Peripheral blood stem cells (PBSC) were used as a graft source in a matched unrelated donor (MUD) and matched sibling donor (MSD) transplantation, while bone marrow and PBSC were used as a combined graft source in the mismatched related donor (MMRD)‐HSCT transplantation. 14 The bone marrow volume was 10−20 ml·kg−1 and the maximum volume was 800 ml. The target total CD34+ cell count was (6−10) ×106/kg. The day of bone marrow infusion was defined as day 01, and PBSC infusion was defined as day 02.

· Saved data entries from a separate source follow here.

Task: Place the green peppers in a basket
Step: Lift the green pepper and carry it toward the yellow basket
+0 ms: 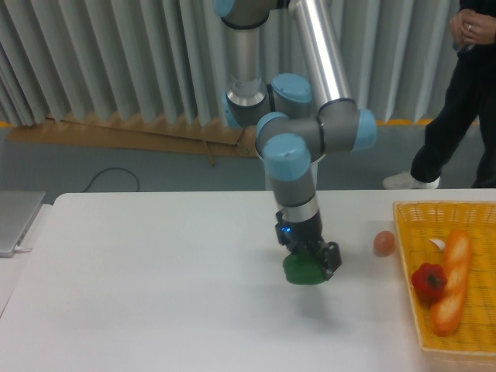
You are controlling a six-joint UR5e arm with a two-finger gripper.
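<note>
- Fixed camera, the pepper: the green pepper [304, 270] hangs clear of the white table [139, 287], with a faint shadow on the table surface beneath it, roughly midway along the table's width and toward its front edge. It appears lifted so that it can travel over the table without dragging, and high enough, by my judgement, to clear the basket's wall.
- Fixed camera, the gripper: the gripper [310, 260] points downward from the arm's wrist and is closed around the pepper from above; the dark fingers hug its sides, one showing at the pepper's right. How much gap remains between the jaws is hidden by the pepper itself.
- Fixed camera, the goal: the basket [404, 256] sits at the table's right edge, well apart from the pepper. Inside it lie a red pepper [428, 282] and a bread loaf [450, 280], with bare wicker toward the front and rear, so there looks to be room for a drop.
- Fixed camera, the way across: an egg [384, 243] rests on the table just beside the basket's left wall, between gripper and basket; a carried pepper should pass above it.
- Fixed camera, background: a person [457, 93] stands beyond the table's far right corner.
</note>
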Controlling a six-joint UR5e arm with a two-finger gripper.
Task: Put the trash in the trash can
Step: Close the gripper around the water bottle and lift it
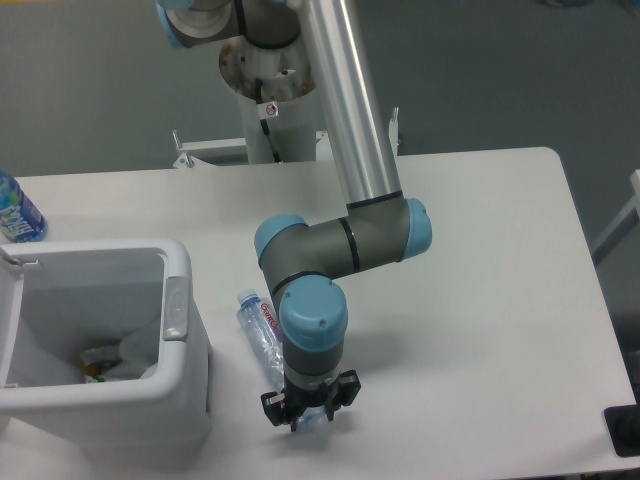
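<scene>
- Near the front edge of the white table (480,300), in the fixed camera's single view, the gripper (309,407) points straight down over the lower end of the water bottle (262,337).
- Its black fingers sit close on either side of the bottle's near end, but the wrist above hides most of the contact, so I cannot tell whether they are clamped on it or only narrow around it.
- The bottle lies on its side on the table, slanting from its cap at the far left toward the gripper at the near right; it is clear plastic with a red-and-white label, and the lettering on the label is too small to read.
- Just left of the bottle stands the white trash can (110,350), a boxy bin with a thick rim and a grey inside, not touching the bottle.
- Inside the bin, on its floor, lies a crumpled whitish wrapper (135,355) with a scrap of yellow and green beside it; no print on it can be read.
- At the far left edge of the table, well apart from the gripper, a second bottle (17,212) with a blue label is partly cut off by the frame; its writing is blurred.
- The arm (345,110) comes down from the top as a silver tube to grey joints with light blue caps.
</scene>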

Conditioning regimen (Figure 1): all patients received modified MAC. (1) Busulfan (Bu) (3.2−4.8) mg·kg−1·d−1, intravenous, d−8 to d−6; (2) Fludarabine (Flu) 30 mg·m−2·d−1, intravenous, d−13 to d−9; (3) Etoposide (VP‐16) 300 mg·m−2·d−1, intravenous, d−13 to d−11; (4) Cyclophosphamide (Cy) 30 mg·kg−1·d−1, intravenous, d−5 to d−2; (5) Rabbit anti‐human thymocyte immunoglobulin (ATG) was used for patients receiving MUD/MMRD transplantation (2.5 mg·kg−1·d−1, d−5 to d−2) and PR/AD patients receiving MSD transplantation (1.25 mg·kg−1·d−1, d−5 to d−2). Patients received porcine anti‐human lymphocyte globulin (ALG) or CD25 monoclonal antibody instead of ATG if they could not tolerate ATG. One patient received post‐transplant high‐dose cyclophosphamide (PT‐Cy) instead of ATG because he had high fever and hypotension when he used ATG. While, one of the active patients received 20 mg·kg−1 ATG and another patient received 200 mg·kg−1 ALG to suppression of activated T cells. One patient received 12 Gy total marrow and lymphoid irradiation, 150 mg·m−2 Flu, and 120 mg·kg−1 Cy in her secondary allo‐HSCT after transplant rejection. To distinguish between donor and recipient cells, engraftment analyses were conducted according to genetic alteration in the 19 autosomal short tandem repeat loci and Amelogenin loci on the sex chromosome. Full chimerism was defined by the detection of ≥ 95% and mixed chimerism 5%–95% of donor hematopoietic stem cells in the recipient bone marrow or peripheral blood. 15 The date of neutrophil recovery was defined as the first of 3 consecutive days with an absolute neutrophil count exceeding 500/μl. The date of platelet recovery was determined as the first of seven consecutive days when the platelet count exceeded 20 × 109/L without platelet infusion.

FIGURE 1.

FIGURE 1

Modified myeloablative conditioning and treatment for complications for HSCT. (A) MMRD‐HSCT, (B) MUD‐HSCT, (C) MSD‐HSCT for CR patients, (D) MSD‐HSCT for PR/AD patients. HSCT, hematopoietic stem cell transplantation; MMRD, mismatched unrelated donor; MUD, matched unrelated donor; MSD, matched sibling donor; CR, complete remission; PR, partial remission; AD, activity disease; Flu, fludarabine; Bu, busulfan; Cy, cyclophosphamide; VP‐16, etoposide; ATG, anti‐human thymocyte immunoglobulin; BM, bone marrow; PBSC, peripheral blood stem cell; CsA, cyclosporine A; MMF, mycophenolate mofetil; MTX, methotrexate.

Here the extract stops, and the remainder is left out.